Following a trial, the Clinton Superior Court found no evidence to support Stowers’ claim that he was entitled to recover a multiple of his actual damages. However, the court entered judgment for Stowers in the amount of $1,456, representing the sale price of $1,800 plus a towing bill and minus a set-off for the salvage value of the vehicle and court costs.
Ayers moved to correct error, which the trial court denied.
On appeal, Ayers challenged several of the 17 findings and conclusions entered by the trial court. But the Court of Appeals of Indiana affirmed in full.

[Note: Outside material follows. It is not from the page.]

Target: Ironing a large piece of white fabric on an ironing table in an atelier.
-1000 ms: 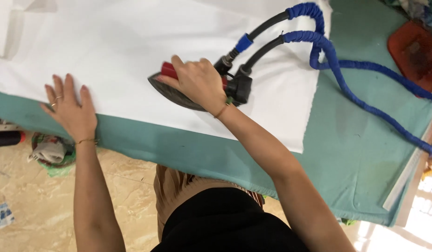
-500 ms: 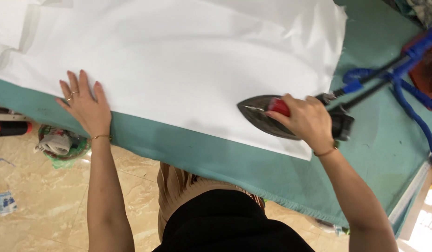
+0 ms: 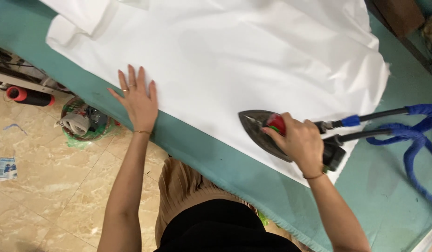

“The evidence shows that Stowers had no reason to believe that the brakes were not working at the time of sale, and, accordingly, the facts do not support an inference that Stowers knowingly failed to disclose that the brakes were defective,” Senior Judge Edward Najam wrote. “Instead, the evidence supports a judgment that Stowers expressed an opinion to the best of his knowledge and belief that the brakes were working. Although the brakes failed, that fact alone does not establish that Stowers’ statement concerning the condition of the brakes amounted to a misrepresentation.”
The COA also found support in the record for the finding that Stowers did not conceal that the brakes had not been properly bled.
“When Ayers took delivery of the vehicle, he knew there was a noise in the braking system, which suggested that something was amiss. Nevertheless, he accepted the vehicle in that condition,” Najam wrote. “This was not a latent or hidden defect. Ayers was placed on inquiry notice and charged with knowledge of what a reasonable inspection would have disclosed.”